Ministro do Supremo Tribunal Federal (STF), Marco Aurélio Mello

O ministro Marco Aurélio Mello, do Supremo Tribunal Federal (STF), pediu nesta quinta-feira (4) que a Câmara dos Deputados vote a abertura da um processo contra o presidente Jair Bolsonaro (sem partido).

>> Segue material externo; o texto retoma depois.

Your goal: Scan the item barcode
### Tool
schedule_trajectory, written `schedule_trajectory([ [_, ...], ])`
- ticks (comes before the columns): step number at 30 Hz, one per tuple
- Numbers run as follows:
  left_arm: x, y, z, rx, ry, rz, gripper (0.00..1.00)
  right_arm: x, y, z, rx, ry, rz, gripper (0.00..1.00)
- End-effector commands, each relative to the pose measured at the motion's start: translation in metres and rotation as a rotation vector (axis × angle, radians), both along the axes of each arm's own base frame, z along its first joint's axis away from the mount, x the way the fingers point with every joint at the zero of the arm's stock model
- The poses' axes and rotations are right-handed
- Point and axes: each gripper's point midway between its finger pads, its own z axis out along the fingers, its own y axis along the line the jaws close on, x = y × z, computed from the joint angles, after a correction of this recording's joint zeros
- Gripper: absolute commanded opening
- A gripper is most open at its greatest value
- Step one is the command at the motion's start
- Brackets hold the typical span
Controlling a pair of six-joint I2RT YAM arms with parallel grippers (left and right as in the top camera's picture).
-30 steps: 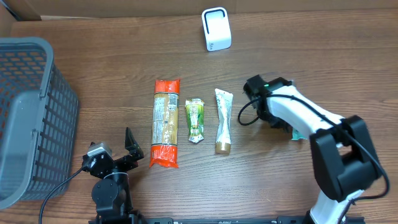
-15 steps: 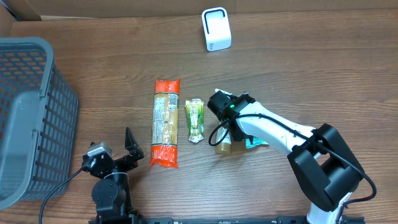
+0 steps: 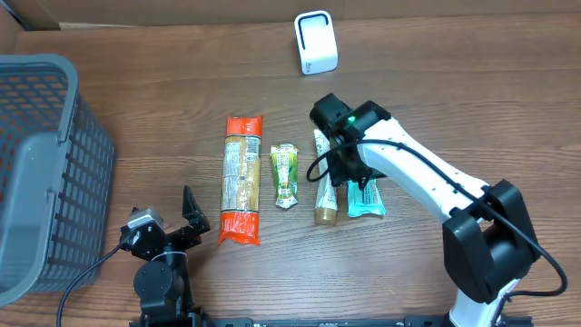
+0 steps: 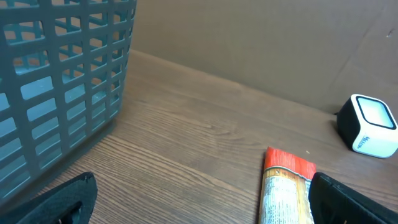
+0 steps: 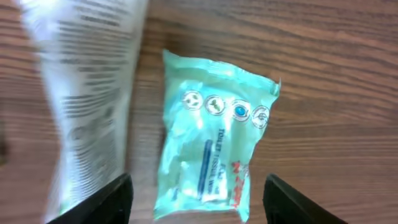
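Left fingers (image 3: 191, 207), lower left of frame: spread wide, empty, no change. Pasta pack (image 3: 241, 179), green sachet (image 3: 285, 176) and tube (image 3: 325, 178) sit in their row, unmoved. Change: the tissue pack (image 5: 211, 149), a second ago carried at frame right, now lies flat on the bench (image 3: 472, 100) just right of the tube. Right fingers (image 5: 109, 202) are parted either side of it, gripping nothing. Judgement: item released into the row, well apart from the scanner (image 3: 316, 43).

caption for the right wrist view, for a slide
Open right gripper over a teal tissue pack on the table, beside a white tube.
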Motion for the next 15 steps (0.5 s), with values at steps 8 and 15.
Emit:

Trata-se de uma queixa-crime por calúnia apresentada pelo governador do Maranhão, Flávio Dino (PCdoB).

Segundo o governador do Maranhão, Bolsonaro afirmou em uma entrevista que Dino teria negado pedido do Gabinete de Segurança Institucional (GSI) para que a Polícia Militar maranhense garantisse a segurança presidencial durante visita ao estado, em 2020.

“A mentira pode ser usada deliberadamente no debate político? O Presidente da República, com suas elevadas atribuições, pode costumeiramente mentir?”, diz Dino no documento.

O Ministro Marco Aurélio encaminhou a queixa à Câmara. “Admitida a acusação contra o presidente da República, por dois terços da Câmara dos Deputados, será ele submetido a julgamento perante o Supremo Tribunal Federal, nas infrações penais comuns, ou perante o Senado Federal, nos crimes de responsabilidade. § 1º O Presidente ficará suspenso de suas funções: I – nas infrações penais comuns, se recebida a denúncia ou queixa-crime pelo Supremo Tribunal Federal”, diz a decisão.